How much should I contribute to my 401(k)?

Financial experts recommend contributing at least enough to get your full employer match (free money!), then ideally 10-15% of your salary. For 2026, you can contribute up to $23,500 if under 50, or $31,000 if 50 or older with catch-up contributions.

What is a good 401(k) balance by age?

A common rule of thumb is: By 30, have 1x your salary saved. By 40, have 3x. By 50, have 6x. By 60, have 8x. By 67, have 10x your salary.

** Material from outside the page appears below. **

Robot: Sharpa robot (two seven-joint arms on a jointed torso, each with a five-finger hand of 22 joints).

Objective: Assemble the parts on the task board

However, these are guidelines - your target depends on your retirement lifestyle goals and other income sources.

How does employer 401(k) matching work?

Employer matching is when your company contributes to your 401(k) based on your contributions. A common match is 50% of your contribution up to 6% of salary. So if you make $100,000 and contribute 6% ($6,000), your employer adds $3,000. This is essentially free money - always contribute enough to get the full match.

What is the 4% rule for retirement?

The 4% rule suggests you can withdraw 4% of your retirement portfolio in your first year of retirement, then adjust for inflation each year, and your money should last at least 30 years. With a $1 million 401(k), that's $40,000 per year or about $3,333 per month.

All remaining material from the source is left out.